The prepared WIRBB is tested as a pilot fuel in a biogas run dual fuel engine for a set of combinations of CRs and ITs at different loading conditions. The results of the analysis are discussed below

 The BTE of the WIRBB-biogas run dual engine is found to be increase with the use of high CR of 18. The performance improves further with the advancement of pilot fuel IT. The maximum BTE of 23.62% is obtained for a combination of CR=18 and IT=29°BTDC.

 At 23° BTDC with 100% load, the LFR is found to be 79.25%, 77.77% and 76.79%

for CRs of 18, 17.5 and 17, respectively. For the same loading conditions at CRs of 18, 17.5 and 17, the LFR is found to be 79.47%, 78.27% and 78.21% at 26^° BTDC in comparison to 82.22%, 80.24% and 79.25% at 29^° BTDC. However, the LFR is found to be 80.24%, 79.25% and 75.46% for CRs of 18, 17.5 and 17, respectively at 32^° BTDC.

 There is an average rise in CO2 emission by 24.45% on increasing the CR from 17 to 18 at 23°BTDC. Therefore, there is a rise of 13.76% in CO2 emission on advancing IT from 23°to 32°BTDC for CR of 18. For the same range of IT, on an average, there is an increase of 16.89% and 23.02% in CO2 emission for CR of 17.5 and 17, respectively.

 There is an average drop in CO emission by 17.6% on increasing the CR from 17 to 18 at 23°BTDC. There is a reduction of 4.7% in CO emission on advancing IT from 23° to 32°BTDC for CR of 18. For the same range of IT, on an average, there is a reduction of 3.27% and 7.34% in CO emission for CR of 17.5 and 17, respectively.
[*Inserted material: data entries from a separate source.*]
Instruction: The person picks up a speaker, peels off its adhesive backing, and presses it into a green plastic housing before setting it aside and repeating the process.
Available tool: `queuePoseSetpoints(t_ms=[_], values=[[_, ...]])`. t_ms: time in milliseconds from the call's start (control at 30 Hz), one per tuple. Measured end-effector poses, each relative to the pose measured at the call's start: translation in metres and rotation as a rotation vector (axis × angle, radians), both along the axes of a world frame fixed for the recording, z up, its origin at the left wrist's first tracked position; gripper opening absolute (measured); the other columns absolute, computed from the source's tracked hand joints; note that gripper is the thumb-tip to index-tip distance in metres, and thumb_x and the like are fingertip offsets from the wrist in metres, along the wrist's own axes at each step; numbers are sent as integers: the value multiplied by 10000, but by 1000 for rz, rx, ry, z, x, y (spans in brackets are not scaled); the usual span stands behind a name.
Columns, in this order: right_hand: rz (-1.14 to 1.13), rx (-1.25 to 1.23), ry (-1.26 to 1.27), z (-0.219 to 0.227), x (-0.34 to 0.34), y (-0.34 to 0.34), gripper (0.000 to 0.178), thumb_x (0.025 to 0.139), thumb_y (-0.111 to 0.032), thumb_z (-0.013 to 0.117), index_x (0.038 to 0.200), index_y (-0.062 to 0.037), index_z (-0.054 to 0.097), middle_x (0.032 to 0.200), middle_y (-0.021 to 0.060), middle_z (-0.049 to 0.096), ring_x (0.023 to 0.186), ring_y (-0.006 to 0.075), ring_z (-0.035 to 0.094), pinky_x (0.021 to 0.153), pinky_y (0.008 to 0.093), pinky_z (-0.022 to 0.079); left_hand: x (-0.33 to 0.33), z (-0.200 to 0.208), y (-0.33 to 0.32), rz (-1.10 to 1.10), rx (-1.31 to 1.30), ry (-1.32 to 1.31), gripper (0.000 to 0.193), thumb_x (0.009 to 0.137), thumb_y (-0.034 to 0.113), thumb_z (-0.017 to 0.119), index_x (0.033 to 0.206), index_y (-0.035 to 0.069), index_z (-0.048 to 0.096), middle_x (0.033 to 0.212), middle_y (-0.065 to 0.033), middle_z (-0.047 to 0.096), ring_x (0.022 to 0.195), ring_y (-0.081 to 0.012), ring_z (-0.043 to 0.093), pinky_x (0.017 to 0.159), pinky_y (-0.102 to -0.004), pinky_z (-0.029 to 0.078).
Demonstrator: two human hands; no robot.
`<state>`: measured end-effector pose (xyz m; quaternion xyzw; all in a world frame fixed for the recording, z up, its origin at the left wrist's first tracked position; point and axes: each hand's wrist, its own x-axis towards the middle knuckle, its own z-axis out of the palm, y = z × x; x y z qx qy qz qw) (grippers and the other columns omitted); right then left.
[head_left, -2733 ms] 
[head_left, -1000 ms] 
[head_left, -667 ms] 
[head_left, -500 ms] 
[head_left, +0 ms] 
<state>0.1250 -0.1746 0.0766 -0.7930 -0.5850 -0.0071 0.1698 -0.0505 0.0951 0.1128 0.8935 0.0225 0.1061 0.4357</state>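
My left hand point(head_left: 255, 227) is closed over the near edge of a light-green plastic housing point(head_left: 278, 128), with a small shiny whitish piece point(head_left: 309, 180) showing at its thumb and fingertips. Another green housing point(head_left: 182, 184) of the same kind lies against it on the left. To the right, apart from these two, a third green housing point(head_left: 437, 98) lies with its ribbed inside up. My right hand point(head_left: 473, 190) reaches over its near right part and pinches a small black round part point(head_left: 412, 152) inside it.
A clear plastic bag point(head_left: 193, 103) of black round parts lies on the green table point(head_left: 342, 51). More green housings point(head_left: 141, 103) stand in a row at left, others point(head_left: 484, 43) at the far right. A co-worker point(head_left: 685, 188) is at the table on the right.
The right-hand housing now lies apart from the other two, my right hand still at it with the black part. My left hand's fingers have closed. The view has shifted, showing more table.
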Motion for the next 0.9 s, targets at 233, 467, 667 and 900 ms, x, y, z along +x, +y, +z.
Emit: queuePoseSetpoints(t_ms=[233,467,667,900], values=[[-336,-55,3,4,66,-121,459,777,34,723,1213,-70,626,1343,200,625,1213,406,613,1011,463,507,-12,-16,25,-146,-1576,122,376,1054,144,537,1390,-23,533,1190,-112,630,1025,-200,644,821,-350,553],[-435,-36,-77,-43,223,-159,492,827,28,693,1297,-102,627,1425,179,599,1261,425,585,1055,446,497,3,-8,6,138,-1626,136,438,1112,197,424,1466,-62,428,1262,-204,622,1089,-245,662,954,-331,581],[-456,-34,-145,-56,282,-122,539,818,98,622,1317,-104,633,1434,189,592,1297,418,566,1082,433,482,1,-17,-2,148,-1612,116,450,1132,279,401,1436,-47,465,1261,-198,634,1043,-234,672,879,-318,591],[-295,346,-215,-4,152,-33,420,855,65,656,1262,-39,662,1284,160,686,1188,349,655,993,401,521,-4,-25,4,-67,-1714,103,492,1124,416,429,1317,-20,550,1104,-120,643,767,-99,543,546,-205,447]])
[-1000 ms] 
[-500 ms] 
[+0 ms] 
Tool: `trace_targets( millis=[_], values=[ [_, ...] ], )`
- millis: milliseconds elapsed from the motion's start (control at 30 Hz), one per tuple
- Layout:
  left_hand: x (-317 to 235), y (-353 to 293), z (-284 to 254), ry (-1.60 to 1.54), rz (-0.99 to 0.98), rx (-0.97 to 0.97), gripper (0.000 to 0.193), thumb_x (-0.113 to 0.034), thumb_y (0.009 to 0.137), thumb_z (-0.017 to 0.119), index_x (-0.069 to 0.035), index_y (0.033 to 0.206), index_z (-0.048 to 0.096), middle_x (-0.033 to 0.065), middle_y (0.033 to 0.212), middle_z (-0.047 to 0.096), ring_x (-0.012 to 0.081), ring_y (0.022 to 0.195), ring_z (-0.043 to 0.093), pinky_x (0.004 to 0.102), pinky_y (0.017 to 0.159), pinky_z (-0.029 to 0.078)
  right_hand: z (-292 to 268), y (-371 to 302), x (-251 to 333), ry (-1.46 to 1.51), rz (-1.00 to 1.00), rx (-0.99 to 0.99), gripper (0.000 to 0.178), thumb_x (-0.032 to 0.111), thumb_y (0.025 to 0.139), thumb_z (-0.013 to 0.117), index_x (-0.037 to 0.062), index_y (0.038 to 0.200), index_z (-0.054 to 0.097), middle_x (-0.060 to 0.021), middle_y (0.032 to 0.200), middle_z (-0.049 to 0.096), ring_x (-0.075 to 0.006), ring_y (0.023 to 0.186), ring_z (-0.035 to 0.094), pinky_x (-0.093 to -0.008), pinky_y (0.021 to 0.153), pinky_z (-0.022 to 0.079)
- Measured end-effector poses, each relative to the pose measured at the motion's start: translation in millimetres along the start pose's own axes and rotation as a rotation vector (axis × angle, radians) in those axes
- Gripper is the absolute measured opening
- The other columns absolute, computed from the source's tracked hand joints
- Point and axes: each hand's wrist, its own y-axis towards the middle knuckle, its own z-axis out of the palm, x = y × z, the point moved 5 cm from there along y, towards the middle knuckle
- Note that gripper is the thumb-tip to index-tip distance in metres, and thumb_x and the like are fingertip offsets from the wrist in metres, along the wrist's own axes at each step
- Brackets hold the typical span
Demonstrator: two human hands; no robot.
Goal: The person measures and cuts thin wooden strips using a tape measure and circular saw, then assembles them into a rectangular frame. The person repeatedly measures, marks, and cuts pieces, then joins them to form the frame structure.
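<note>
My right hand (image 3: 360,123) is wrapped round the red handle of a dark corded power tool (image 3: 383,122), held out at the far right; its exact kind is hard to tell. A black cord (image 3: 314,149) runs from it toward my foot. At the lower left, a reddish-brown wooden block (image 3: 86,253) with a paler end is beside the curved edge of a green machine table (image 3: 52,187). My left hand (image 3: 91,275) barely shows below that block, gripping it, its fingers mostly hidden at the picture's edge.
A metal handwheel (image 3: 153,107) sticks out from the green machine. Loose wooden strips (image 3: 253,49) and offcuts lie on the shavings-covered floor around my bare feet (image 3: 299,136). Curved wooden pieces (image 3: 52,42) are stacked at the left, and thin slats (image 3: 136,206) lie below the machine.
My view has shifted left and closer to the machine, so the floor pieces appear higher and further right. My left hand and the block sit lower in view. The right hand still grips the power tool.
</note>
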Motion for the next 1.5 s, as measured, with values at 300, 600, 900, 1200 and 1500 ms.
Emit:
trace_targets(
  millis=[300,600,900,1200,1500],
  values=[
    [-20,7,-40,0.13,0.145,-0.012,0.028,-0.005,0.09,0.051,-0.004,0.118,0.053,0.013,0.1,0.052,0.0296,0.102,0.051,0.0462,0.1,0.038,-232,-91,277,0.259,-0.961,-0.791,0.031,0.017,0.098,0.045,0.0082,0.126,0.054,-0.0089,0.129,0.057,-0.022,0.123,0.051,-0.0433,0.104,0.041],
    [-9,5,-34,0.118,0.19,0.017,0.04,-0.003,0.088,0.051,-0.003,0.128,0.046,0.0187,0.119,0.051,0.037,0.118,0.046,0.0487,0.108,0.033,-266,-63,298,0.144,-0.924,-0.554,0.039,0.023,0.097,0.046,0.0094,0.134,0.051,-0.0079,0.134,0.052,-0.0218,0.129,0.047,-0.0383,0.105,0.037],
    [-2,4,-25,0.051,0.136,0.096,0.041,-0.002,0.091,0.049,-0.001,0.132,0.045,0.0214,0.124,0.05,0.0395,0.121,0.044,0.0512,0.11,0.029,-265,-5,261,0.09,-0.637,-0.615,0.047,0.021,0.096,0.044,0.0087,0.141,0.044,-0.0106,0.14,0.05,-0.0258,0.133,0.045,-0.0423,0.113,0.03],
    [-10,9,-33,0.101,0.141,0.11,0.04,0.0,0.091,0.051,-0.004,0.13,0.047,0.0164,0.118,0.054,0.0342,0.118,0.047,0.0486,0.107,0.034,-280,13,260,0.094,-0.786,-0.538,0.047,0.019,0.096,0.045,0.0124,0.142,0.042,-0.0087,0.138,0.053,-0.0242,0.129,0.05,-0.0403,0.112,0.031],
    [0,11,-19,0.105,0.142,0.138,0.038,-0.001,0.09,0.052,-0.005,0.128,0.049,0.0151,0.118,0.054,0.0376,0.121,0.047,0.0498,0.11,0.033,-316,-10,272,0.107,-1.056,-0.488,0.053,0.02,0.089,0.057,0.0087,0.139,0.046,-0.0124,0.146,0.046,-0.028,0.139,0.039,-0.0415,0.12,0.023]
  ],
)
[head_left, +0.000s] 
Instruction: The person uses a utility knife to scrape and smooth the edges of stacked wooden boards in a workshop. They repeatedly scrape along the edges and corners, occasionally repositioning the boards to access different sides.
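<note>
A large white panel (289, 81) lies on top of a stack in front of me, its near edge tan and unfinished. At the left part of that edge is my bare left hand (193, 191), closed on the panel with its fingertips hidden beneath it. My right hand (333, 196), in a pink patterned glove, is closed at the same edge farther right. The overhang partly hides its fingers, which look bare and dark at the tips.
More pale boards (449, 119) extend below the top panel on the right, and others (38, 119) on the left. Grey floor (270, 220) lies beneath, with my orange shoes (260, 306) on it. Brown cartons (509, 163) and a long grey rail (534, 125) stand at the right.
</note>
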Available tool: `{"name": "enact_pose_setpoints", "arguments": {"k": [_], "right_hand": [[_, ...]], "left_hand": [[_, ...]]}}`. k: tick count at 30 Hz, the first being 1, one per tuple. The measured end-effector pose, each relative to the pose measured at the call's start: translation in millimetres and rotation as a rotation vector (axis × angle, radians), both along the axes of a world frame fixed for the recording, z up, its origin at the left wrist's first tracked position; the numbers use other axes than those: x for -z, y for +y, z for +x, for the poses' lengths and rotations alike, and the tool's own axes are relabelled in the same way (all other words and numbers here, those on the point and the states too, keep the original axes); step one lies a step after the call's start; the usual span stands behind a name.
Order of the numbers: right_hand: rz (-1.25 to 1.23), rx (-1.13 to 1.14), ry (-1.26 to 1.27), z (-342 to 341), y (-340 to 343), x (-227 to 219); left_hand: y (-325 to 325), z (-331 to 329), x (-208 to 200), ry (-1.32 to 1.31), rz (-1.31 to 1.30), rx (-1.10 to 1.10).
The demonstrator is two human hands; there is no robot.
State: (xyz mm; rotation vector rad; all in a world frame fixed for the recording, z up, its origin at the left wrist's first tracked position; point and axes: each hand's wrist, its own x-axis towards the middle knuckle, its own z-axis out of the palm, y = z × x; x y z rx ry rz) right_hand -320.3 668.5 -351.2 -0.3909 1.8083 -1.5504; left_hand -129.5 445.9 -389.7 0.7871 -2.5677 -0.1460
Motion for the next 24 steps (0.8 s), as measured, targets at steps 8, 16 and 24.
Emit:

 There is an average reduction in HC emission by 32.8% on increasing the CR from 17 to 18 at 23°BTDC. On an average, there is a reduction of 6.23% in HC emission is achieved on advancing IT from 23° to 32°BTDC for CR of 18 under DFM. For the same range of IT, on an average, there is a reduction of 11.96% and 13.5% in HC emission for CRs of 17.5 and 17, respectively.

 There is an average increase in NOX emission by 40.98% on increasing the CR from 17 to 18 at 23° BTDC. There is an increase of 16.26% in emission is achieved on

advancing IT from 23° to 32°BTDC for CR of 18 under DFM. For the same range of IT, there is a rise of 16% and 18.03% in NOX emission for CR of 17.5 and 17, respectively.